It's likely due to this: https://en.wikipedia.org/wiki/Li_Yi_Bar. Which organized a widely popular anti-protest campaign about 2 days ago, the online community had about 30 million members. Members proceeded to use VPN to spam anti-HK protest posts/comments on FB/instagram/twitter. This is consistent with the behavior of this community in the past (mass trolling, mostly apolitical but sometimes political, this community is pretty nationalist to begin with).

No, Li Yi Bar is more of trolling group from self-organized netizens. They do share comfroming ideology as Chines government.

What's banned here is government organized activity.

If this is indeed from Li Yi Bar, then it should not be called government organized activity.

It does not really matter if one can prove that something is government directed, because “coordinated inauthentic” behavior is sufficient reasonable grounds to take action.

An individual expressing their own pro-government views from their own account is fine. An individual pretending to be someone else, or multiple people, is not, regardless of the content.

What about multiple people coordinating to express an unpopular opinion together, each of their own volition? You know, kind of like a protest.

Just call this what it is, subjective censorship. Of course they give a different reason to skirt by on technicality. But if it were an extremely popular opinion being shared millions of times, it would just be called a viral meme and FB and Twitter wouldn't be making subjective judgements on authenticity.

What about it? It’s allowed. Do you not see the distinction? Inauthentic activity. Fake accounts. So no, this isn’t subjective censorship at all, that’s the point.

What matters is whether or not Facebook or Twitter can make this distinction successfully 100% of the time, and whether or not they are perceived as doing so just as successfully.

And the line is very blurred, how do you know there isn't Chinese government affiliated person acting on either government or their own behalf within the Li Yi Bar? The US government employs about 20% of US workers, the Chinese government employs slightly more, and when you say this individual is affiliated with Chinese government, that's not a small likelihood if you just picked up a random working Chinese person.

> I'd go so far as to say that it was coordinated in order to demonstrate the capability to self-moderate ahead of the 2020 US elections.

I don't understand how you go from "Guessing from Twitter tipping off Facebook" to "Probably flexing their self-moderating muscles ahead of US elections".

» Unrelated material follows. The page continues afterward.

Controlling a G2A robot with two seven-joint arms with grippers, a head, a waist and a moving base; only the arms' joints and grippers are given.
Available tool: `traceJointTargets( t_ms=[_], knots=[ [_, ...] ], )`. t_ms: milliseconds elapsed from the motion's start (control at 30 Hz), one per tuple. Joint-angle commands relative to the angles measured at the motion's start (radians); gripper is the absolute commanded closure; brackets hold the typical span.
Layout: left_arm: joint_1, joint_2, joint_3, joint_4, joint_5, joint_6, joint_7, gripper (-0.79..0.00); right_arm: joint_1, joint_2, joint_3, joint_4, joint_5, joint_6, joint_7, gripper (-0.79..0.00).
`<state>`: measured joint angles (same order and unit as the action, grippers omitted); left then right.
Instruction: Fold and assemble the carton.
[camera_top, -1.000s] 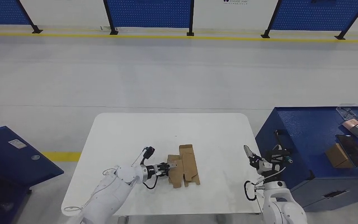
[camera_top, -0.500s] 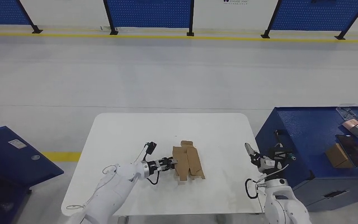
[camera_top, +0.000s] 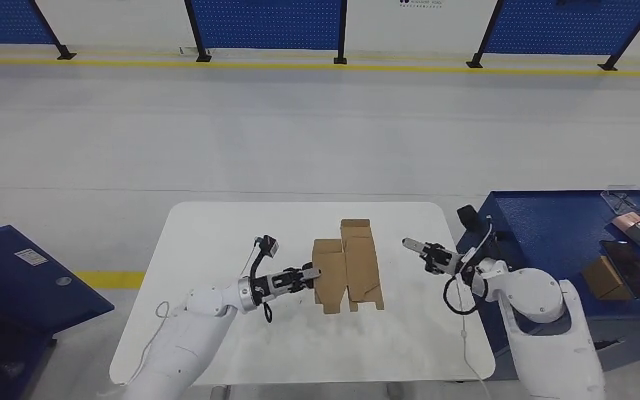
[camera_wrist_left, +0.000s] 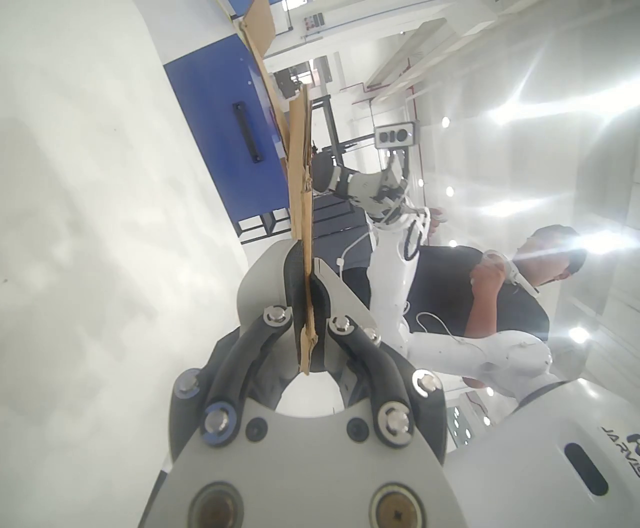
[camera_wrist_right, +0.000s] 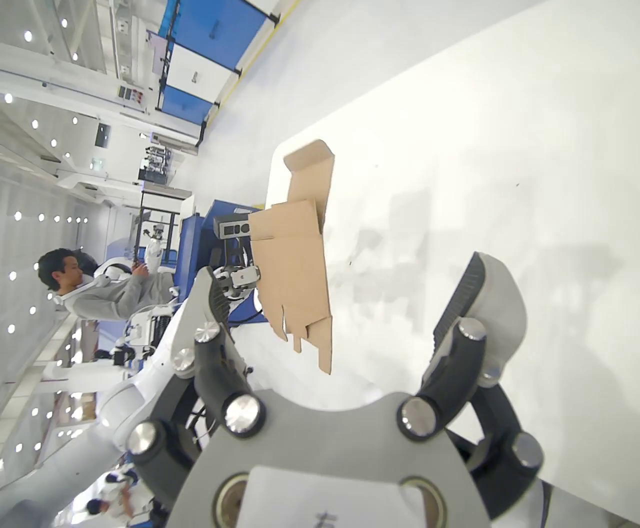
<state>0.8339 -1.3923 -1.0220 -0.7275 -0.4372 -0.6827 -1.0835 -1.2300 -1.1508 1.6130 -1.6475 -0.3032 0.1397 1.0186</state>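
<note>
- left gripper (camera_wrist_left: 305, 272) clamped on carton (camera_top: 347, 265) edge; flat sheet sticks straight out ahead of it
- right gripper (camera_wrist_right: 345, 280) spread apart, carton near ahead, no contact
- judgement: nothing folded yet, whole assembly left

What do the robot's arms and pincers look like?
The left arm and right arm have smooth white shells, with thin cables looping at the wrists. The left pincer and right pincer each have two grey fingers with black ribbed pads, black link bars and shiny silver bolts.

White table (camera_top: 220, 235) on grey floor (camera_top: 300, 130), blue partitions (camera_top: 265, 22) behind
</note>
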Motion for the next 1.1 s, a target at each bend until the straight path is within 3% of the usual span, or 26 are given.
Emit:
traceJointTargets(
  t_ms=[0,167,500,633,967,1067],
  knots=[
    [0.047,0.023,-0.045,-0.107,-0.008,0.045,-0.009,0.000,0.046,-0.004,-0.057,0.028,-0.026,0.020,-0.024,-0.785],
    [0.127,0.074,-0.153,-0.304,-0.002,0.175,-0.078,0.000,0.090,-0.011,-0.144,0.020,-0.045,0.052,-0.038,-0.785],
    [0.127,0.074,-0.153,-0.304,-0.002,0.175,-0.078,0.000,0.090,-0.011,-0.144,0.020,-0.045,0.052,-0.038,-0.785],
    [0.134,0.076,-0.157,-0.318,-0.008,0.209,-0.051,0.000,0.094,-0.019,-0.137,0.033,0.149,0.029,-0.031,-0.785],
    [0.123,0.080,-0.160,-0.360,-0.103,0.292,-0.109,0.000,0.180,-0.044,-0.283,0.159,0.324,-0.070,-0.029,-0.785],
    [0.120,0.079,-0.151,-0.368,-0.110,0.305,-0.098,0.000,0.212,-0.051,-0.320,0.187,0.389,-0.074,0.000,-0.329]
  ],
)
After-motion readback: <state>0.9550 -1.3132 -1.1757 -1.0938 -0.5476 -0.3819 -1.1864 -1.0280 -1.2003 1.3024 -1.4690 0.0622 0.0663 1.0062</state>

Right, because they both posted detailed run-downs of their moderating activities against state actors on the same day.

Edit for clarity: Twitter tipping off Facebook in and of itself isn't evidence of a coordinated response, but both parties posting detailed rundowns of their responses against the same actor on the same day is more likely to suggest a coordinated effort.

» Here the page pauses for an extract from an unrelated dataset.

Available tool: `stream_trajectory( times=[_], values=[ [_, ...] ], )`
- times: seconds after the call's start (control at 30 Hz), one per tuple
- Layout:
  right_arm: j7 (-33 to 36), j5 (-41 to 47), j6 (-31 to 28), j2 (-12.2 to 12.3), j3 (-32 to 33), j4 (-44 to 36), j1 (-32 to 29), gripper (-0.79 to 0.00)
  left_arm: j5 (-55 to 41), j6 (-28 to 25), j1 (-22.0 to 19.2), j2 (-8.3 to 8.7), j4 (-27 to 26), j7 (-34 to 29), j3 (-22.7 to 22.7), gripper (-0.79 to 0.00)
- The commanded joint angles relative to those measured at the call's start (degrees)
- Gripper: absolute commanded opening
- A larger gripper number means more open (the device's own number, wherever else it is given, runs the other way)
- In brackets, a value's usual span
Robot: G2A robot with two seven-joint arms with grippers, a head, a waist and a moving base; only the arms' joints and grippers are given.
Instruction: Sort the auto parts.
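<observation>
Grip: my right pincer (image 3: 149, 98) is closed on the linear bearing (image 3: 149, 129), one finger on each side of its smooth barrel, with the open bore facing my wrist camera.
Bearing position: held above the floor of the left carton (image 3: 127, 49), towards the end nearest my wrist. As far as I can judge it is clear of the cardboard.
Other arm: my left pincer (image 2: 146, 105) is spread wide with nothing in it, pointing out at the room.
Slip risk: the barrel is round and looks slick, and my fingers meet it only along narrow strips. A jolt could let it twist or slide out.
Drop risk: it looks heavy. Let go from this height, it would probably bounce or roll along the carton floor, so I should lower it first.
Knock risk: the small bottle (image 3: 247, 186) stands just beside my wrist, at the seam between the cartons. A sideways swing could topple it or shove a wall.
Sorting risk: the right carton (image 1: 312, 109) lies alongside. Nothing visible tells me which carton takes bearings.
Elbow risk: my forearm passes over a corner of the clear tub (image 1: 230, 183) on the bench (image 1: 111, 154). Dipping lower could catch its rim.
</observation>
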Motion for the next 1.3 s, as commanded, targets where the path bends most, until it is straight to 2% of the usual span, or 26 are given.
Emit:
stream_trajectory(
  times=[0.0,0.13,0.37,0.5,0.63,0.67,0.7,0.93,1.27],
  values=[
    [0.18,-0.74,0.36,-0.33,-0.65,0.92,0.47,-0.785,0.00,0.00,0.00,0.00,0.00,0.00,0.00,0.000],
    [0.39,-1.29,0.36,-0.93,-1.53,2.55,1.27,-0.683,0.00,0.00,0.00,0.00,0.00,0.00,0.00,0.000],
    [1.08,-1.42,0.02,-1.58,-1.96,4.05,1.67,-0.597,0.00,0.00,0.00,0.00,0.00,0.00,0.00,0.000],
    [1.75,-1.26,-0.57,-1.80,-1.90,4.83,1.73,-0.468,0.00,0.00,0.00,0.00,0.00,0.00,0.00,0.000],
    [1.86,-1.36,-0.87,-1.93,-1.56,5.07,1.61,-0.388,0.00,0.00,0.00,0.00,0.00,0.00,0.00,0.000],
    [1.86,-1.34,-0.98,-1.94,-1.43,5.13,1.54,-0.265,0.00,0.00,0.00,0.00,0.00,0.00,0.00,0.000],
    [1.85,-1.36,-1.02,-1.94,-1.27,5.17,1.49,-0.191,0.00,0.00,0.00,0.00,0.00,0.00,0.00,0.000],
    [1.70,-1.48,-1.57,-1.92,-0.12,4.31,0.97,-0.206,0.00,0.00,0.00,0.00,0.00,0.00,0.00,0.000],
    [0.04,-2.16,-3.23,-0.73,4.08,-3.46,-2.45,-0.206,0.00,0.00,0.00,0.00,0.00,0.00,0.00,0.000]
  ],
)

One particularly good reason to publicize acting against state-sponsored agents is if you're trying to build goodwill among the targets of said state effort, which conspicuously are the people of Hong Kong and which, more inconspicuously, are probably people within certain demographics and locales in the United States and Europe.

Edit 2: wordsalad

I would post this headline as "Twitter and Facebook coordinated today to post blog posts about removing coordinated inauthentic behavior from their platforms". There is no more confirmation from Twitter and Facebook that their actions are coordinated than confirmation from the Chinese government that it ran psyop, botnets, and the like, but the inference thereof is justified. Likewise, the leading inference that Facebook and Twitter are inauthentic in their efforts is just as justified.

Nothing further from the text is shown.